Behind the Scenes traces even more complex histories of films. For Walt Disney's Snow White and the Seven Dwarfs, Grosset & Dunlap published a tie-in edition with stills from the film. The roots of the story, however, stretch back centuries. The glass coffin containing the body of a beautiful young woman who is not really dead was a feature of Pentamerone, a collection of fairy tales by Giambattista Basile published in 1634. The Brothers Grimm published the story of Snow White in the early nineteenth century. One hundred and twenty-five years later, Disney added the dwarves.
Even a movie like Frankenstein, released in 1931, which was ostensibly based on Mary Shelley's novel, incorporated elements of a play by Peggy Webling. But it was Boris Karloff's portrayal of the monster, depicted on the cover of the photoplay edition, that defines Frankenstein as it is known today in popular culture.

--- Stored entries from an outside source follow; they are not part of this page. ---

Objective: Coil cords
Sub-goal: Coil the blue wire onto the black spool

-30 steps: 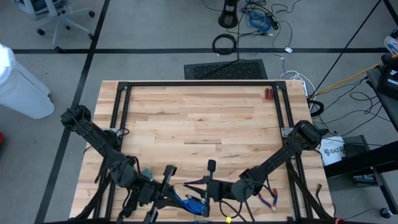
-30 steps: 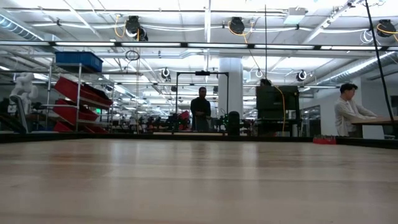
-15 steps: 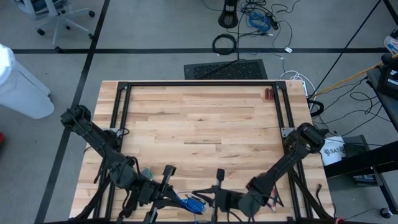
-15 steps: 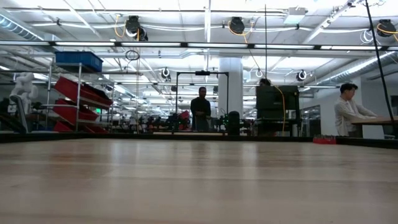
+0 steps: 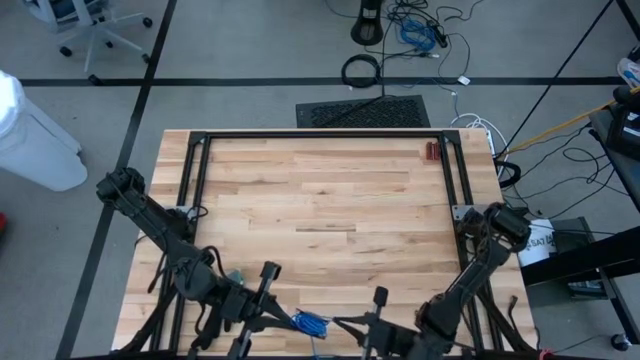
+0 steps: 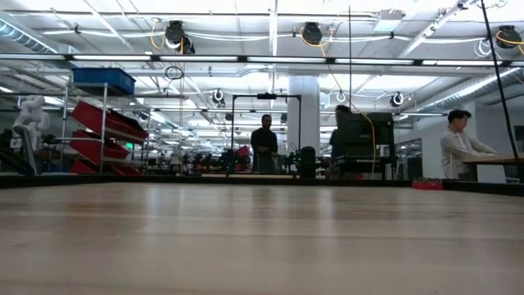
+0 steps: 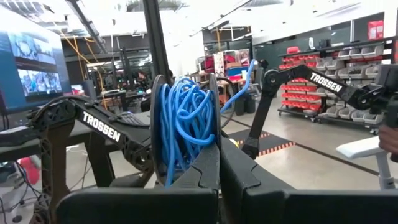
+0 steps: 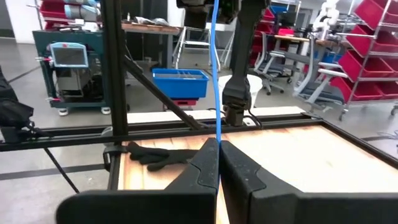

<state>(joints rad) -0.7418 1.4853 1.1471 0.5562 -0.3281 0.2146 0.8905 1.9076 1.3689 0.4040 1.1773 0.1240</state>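
Blue cord pinched in left end effector

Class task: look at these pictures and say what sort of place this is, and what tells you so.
Probably a robotics lab or workshop: a large hall with red parts bins on shelving, people at workbenches, and a wooden table holding robot arms.

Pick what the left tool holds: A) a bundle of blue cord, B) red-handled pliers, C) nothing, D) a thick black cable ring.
A: in the left wrist view, the shut left tool pinches a looped bundle of blue cord.
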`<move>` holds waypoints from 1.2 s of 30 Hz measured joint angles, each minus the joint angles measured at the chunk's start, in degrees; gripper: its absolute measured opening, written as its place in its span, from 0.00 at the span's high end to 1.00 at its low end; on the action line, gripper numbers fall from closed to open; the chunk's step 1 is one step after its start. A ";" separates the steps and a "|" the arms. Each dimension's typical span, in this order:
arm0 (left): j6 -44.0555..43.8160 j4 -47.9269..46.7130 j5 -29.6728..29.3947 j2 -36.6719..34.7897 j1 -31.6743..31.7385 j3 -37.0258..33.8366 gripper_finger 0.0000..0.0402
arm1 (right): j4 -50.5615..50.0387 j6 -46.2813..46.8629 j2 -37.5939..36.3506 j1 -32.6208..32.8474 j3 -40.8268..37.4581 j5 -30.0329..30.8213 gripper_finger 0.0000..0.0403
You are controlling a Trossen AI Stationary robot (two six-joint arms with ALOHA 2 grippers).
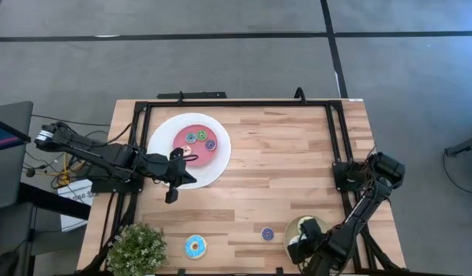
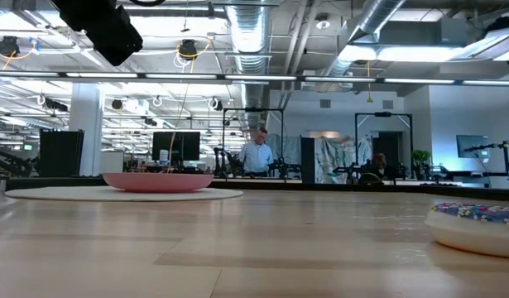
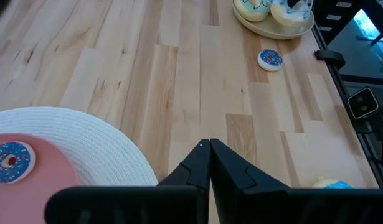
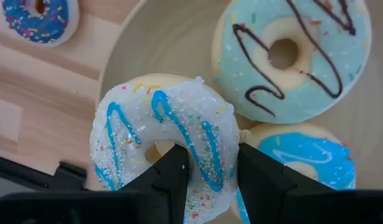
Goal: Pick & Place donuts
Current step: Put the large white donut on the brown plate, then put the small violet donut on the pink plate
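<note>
My right gripper (image 1: 301,244) is over the tan plate (image 1: 291,227) at the table's near right, shut on a cream donut (image 4: 160,124) with blue drizzle. A light green donut (image 4: 297,56) with brown drizzle and a blue donut (image 4: 306,165) lie in the same plate. A tiny blue donut (image 1: 267,233) lies on the table beside it, and a larger blue donut (image 1: 195,246) lies near the front edge. Three tiny donuts (image 1: 201,136) lie on the white plate's pink centre (image 1: 182,149). My left gripper (image 1: 171,197) is shut and empty by that plate's near rim. My right gripper holds the cream donut by the near part of its ring (image 4: 210,155). One finger (image 4: 175,165) stands in the donut's hole and the other (image 4: 260,174) outside the ring. The fingers come from above. The donut overlaps the two others in the plate; whether it is lifted, I cannot tell.
A small potted plant (image 1: 136,249) stands at the near left corner. A black frame (image 1: 236,103) runs along the table's far edge and both sides. Bare wood lies between the two plates (image 1: 274,169). A person (image 2: 256,153) stands far off in the room behind.
</note>
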 joint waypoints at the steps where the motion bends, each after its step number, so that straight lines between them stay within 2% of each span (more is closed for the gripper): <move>1: 0.00 0.00 0.00 0.00 0.00 0.00 1.00 | 0.09 -0.14 0.00 0.00 0.00 0.00 0.71; 7: -0.38 0.00 0.00 0.00 0.00 0.00 1.00 | 1.23 -0.13 0.00 0.00 0.00 -0.01 0.69; 25: 0.04 0.00 -0.02 0.00 0.00 0.00 1.00 | 0.14 0.89 0.00 0.00 0.00 -1.88 0.51; 33: 0.02 0.00 0.00 0.00 0.01 0.00 1.00 | -0.95 0.91 -3.71 0.00 0.00 -1.37 0.51; 36: -0.31 0.24 0.13 0.00 0.00 0.00 1.00 | -2.31 0.74 -6.34 0.36 0.00 0.81 0.53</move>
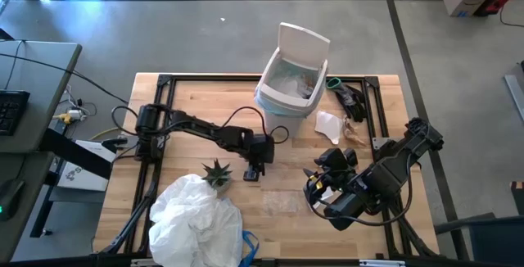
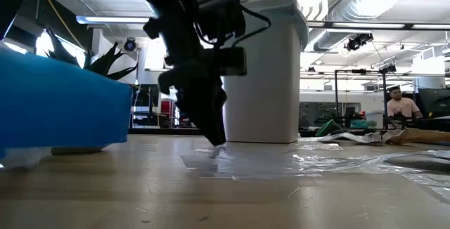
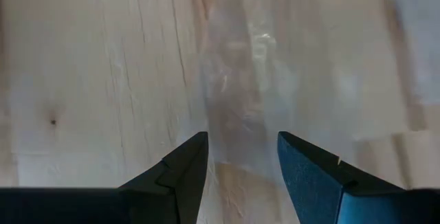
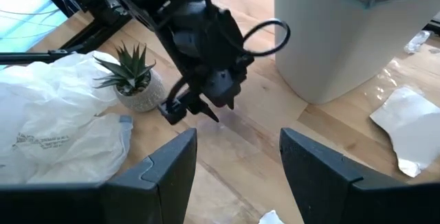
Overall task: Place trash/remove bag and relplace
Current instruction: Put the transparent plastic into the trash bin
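The white bin (image 1: pixel 291 79) stands at the table's far middle, lid up, with the light-blue bag (image 1: pixel 293 83) lining it. Trash lies on the table. A clear crinkled wrapper (image 3: pixel 240 80) lies flat in front of the bin (image 2: pixel 281 162). A white paper scrap (image 1: pixel 330 125) and a brown paper piece (image 1: pixel 354 133) lie to the bin's right. My left gripper (image 3: pixel 240 165) is open and low over the wrapper, pointing steeply down, a finger on either side of it. My right gripper (image 4: pixel 237 169) is open, high over the right half. My left gripper has its fingertips (image 2: pixel 216 143) down at table level on the clear wrapper's left edge (image 2: pixel 211 155). I cannot tell whether they touch the wrapper. The wrapper lies flat on the wood between the open fingers.
A small green spiky potted plant (image 1: pixel 217 173) stands just left of my left gripper. A big crumpled white plastic bag (image 1: pixel 196 218) lies at the near left with a blue piece (image 1: pixel 247 246) beside it. Dark items (image 1: pixel 348 97) lie right of the bin. A person (image 2: pixel 402 102) sits far behind.
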Action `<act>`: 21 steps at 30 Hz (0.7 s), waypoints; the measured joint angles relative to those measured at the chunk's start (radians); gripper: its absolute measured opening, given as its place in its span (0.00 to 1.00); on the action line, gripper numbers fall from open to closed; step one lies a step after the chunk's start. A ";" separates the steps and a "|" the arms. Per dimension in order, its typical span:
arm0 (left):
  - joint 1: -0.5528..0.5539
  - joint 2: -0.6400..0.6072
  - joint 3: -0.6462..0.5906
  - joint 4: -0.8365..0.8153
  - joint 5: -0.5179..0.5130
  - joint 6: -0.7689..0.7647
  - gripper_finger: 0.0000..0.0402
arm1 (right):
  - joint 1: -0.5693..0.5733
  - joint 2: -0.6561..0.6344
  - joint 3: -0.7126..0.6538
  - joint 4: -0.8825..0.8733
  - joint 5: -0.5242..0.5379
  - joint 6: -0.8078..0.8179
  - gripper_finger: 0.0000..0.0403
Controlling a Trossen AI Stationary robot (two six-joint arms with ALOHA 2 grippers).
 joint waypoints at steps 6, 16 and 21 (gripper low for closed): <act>0.006 0.041 0.004 0.031 -0.002 -0.055 0.40 | 0.000 0.000 0.000 0.006 0.000 0.000 0.48; 0.004 0.065 0.005 0.019 0.033 -0.065 0.14 | 0.000 0.000 0.000 0.019 0.000 0.000 0.48; 0.004 0.067 0.025 -0.018 0.093 -0.081 0.02 | 0.000 0.000 0.000 0.019 0.000 0.000 0.48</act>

As this magazine comes off the press, the AFI will release an updated list of the top one hundred American films that reflects current views and recent movies. Perhaps this time around, the 1,500 film industry leaders who were invited to vote will honor Buster Keaton's masterpiece, The General, inspired by Walter Pittenger's Daring and Suffering: A History of the Great Railroad Adventure published by J. W. Daughaday in 1863, or the gritty pre-Code social commentary and great acting of Paul Muni in I Am a Fugitive from a Chain Gang, based on the 1932 book by Robert E. Burns, or the terrifying science-fiction allegory Invasion of the Body Snatchers, from the novel by Jack Finney. Almost certainly the new list will include recent films made from books - a terrifically diverse lot that ranges from the Lord of the Rings trilogy to Million Dollar Baby to Shrek. The AFI plans to update its list every ten years. On the next go-around, two more melancholy films about the Second World War will likely join The Best Years of Our Lives on the ballot - Clint Eastwood's Flags of Our Fathers and Letters from Iwo Jima - both adapted from books. The venerable Hollywood tradition of making great films that start with the printed word continues.